I think it's best to do it through the set of positive numbers. Remember that in an ordered field $K$, for any $a\in K\setminus\{0\}$ either $a>0$ or $-a>0$. Moreover if $a>0$ and $b>0$ then $a+b>0$ and $ab>0$.

So we have the field $\mathbb Q[\sqrt{2}]$ with elements of the form $a+b\sqrt{2}$ with $a,b\in\mathbb Q$. Now for elements of $\mathbb Q$ we know what numbers are positive (and indeed, it's not hard to show that we don't have a choice there). But what is the sign of $\sqrt{2}$? We have two choices: Either $\sqrt{2}>0$, then $-\sqrt{2}<0$, or $\sqrt{2}<0$, then $-\sqrt{2}>0$. But both choices are actually equivalent, as there's a field isomorphism exchanging $\sqrt{2}$ and $-\sqrt{2}$, and thus the choice just amounts to which of the two solutions of $x^2-2=0$ we call $\sqrt{2}$. Going with the usual convention, we choose $\sqrt{2}$ to be positive.

Now consider a general element $a + b\sqrt{2}$. We can concentrate on the case $b>0$ since for $b<0$ we simply get the opposite sign of $-a-b\sqrt{2}$ which again has a positive value of $b$. And for $b=0$ we just have a rational number, whose sign we already know.

Now we use the fact that with $b>0$ we also have $b^{-1}>0$, and multiply the above number with $b^{-1}$ (remember, multiplying with a positive number does not change the sign). Thus we get the condition $ab^{-1}+\sqrt{2}>0$.

If we write $c=ab^{-1}$, we therefore have to check for which values of $c$ we get $c+\sqrt{2}>0$.

Now if $c\ge 0$, then this is obviously positive. So we need to consider the case $c<0$. To more easily see the sign, let's define $d=-c$, so that $d>0$.

Now we can rewrite the condition as $$0 < {\sqrt{2}-d} = \frac{(\sqrt{2}-d)(\sqrt{2}+d)}{\sqrt{2}+d} = \frac{2-d^2}{\sqrt{2}+d}\quad.$$ The denominator is, again, clearly positive, so we get a positive number iff $d^2<2$.

Substituting everything back and combining the cases, we get for the case $b>0$ the condition: $$a\ge 0 \lor a^2 < 2b^2$$ For $b<0$ we need the opposite condition for $-a$ and $-b$: $$\lnot(-a\ge 0 \lor (-a)^2 < 2(-b)^2))$$ which can be rewritten as $$a>0 \land a^2\ge 2b^2$$ The three cases ($b=0$, $b>0$ and $b<0$) can now of course be combined into a big expression, but I don't see an obvious way to simplify that.

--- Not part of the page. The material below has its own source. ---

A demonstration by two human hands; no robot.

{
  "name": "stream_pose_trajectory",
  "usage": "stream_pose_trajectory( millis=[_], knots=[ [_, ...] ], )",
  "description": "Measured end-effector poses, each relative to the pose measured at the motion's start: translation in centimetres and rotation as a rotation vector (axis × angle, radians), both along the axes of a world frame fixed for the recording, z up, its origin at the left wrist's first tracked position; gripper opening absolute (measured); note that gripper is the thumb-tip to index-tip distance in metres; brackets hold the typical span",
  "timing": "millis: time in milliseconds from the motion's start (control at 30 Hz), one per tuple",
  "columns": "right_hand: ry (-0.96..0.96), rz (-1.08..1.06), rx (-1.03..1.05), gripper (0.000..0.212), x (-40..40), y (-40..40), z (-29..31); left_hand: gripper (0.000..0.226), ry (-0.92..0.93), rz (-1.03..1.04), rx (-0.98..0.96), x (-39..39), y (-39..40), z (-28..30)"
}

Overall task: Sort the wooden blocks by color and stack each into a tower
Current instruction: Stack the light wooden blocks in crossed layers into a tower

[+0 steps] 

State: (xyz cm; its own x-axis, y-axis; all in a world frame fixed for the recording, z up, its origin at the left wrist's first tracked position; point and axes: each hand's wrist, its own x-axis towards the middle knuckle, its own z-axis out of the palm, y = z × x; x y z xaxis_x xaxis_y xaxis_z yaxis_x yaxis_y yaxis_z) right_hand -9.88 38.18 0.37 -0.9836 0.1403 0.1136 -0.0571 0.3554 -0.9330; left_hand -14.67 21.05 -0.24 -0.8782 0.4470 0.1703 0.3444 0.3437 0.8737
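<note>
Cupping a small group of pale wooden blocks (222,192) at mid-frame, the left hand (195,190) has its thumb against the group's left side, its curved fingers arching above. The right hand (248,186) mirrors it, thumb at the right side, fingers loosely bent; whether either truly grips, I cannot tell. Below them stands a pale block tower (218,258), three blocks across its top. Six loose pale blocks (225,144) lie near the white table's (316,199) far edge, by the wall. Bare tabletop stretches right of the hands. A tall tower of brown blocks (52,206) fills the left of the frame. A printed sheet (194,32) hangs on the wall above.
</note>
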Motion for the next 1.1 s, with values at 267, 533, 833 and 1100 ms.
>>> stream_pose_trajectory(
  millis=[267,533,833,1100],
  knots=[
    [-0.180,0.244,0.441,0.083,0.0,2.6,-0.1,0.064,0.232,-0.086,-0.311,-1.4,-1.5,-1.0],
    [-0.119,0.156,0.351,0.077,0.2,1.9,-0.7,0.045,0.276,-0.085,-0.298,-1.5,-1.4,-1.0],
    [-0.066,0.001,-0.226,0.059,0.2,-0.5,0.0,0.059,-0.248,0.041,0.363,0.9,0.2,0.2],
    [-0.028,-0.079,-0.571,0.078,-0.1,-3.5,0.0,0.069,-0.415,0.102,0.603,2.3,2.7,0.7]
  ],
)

Of course, as usual, you have $u>v$ iff $u-v>0$, which you can insert in the above conditions to make it even more complicated.

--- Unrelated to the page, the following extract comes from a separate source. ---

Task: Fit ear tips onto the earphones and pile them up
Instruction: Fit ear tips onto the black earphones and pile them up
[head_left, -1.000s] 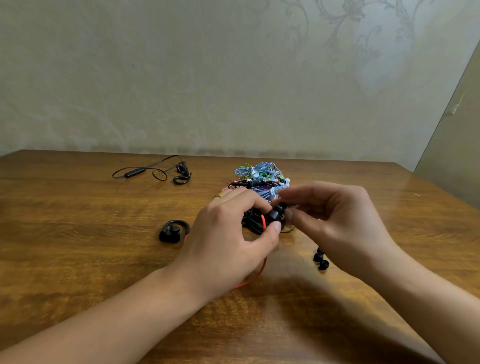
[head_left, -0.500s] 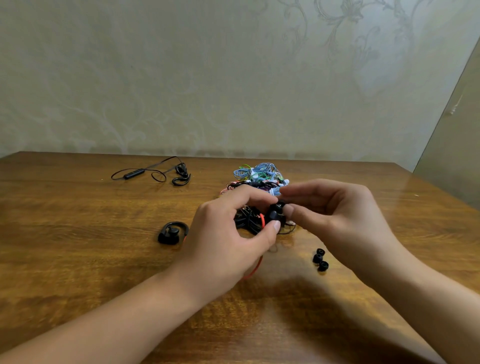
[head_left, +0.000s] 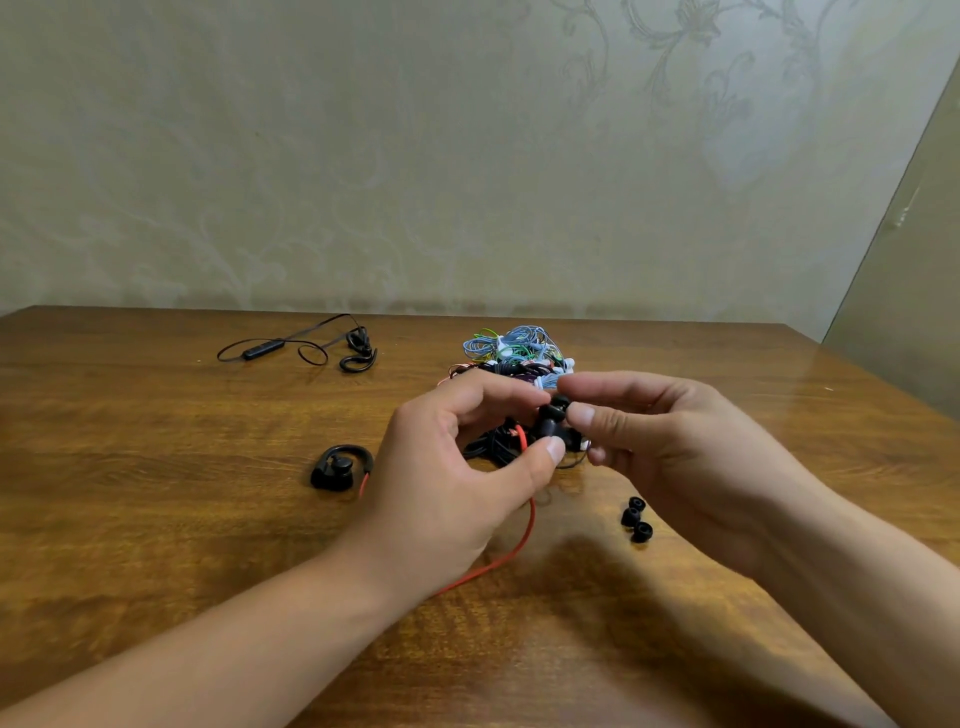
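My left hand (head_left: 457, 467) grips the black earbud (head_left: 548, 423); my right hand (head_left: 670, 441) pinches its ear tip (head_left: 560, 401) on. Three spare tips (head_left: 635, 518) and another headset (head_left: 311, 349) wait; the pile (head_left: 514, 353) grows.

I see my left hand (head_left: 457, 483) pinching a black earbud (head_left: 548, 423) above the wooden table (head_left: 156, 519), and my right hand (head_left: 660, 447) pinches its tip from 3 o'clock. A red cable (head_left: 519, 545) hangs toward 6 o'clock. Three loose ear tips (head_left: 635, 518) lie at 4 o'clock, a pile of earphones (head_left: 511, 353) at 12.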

Your condition $$a+b\sqrt{2} \le c+d\sqrt{2}\iff a^2+c^2-2ac\leq 2(b^2+d^2-2bd)$$ does not work, as it is symmetric under exchange of the two numbers. A concrete example that fails is $a=b=1, c=d=0$, which gives $$1^2+9^2-2\cdot 1\cdot 0 = 1 \le 2 = 2(1^2+0^2-2\cdot 1 \cdot 0$$ so you'd get $1+\sqrt{2}\le 0$.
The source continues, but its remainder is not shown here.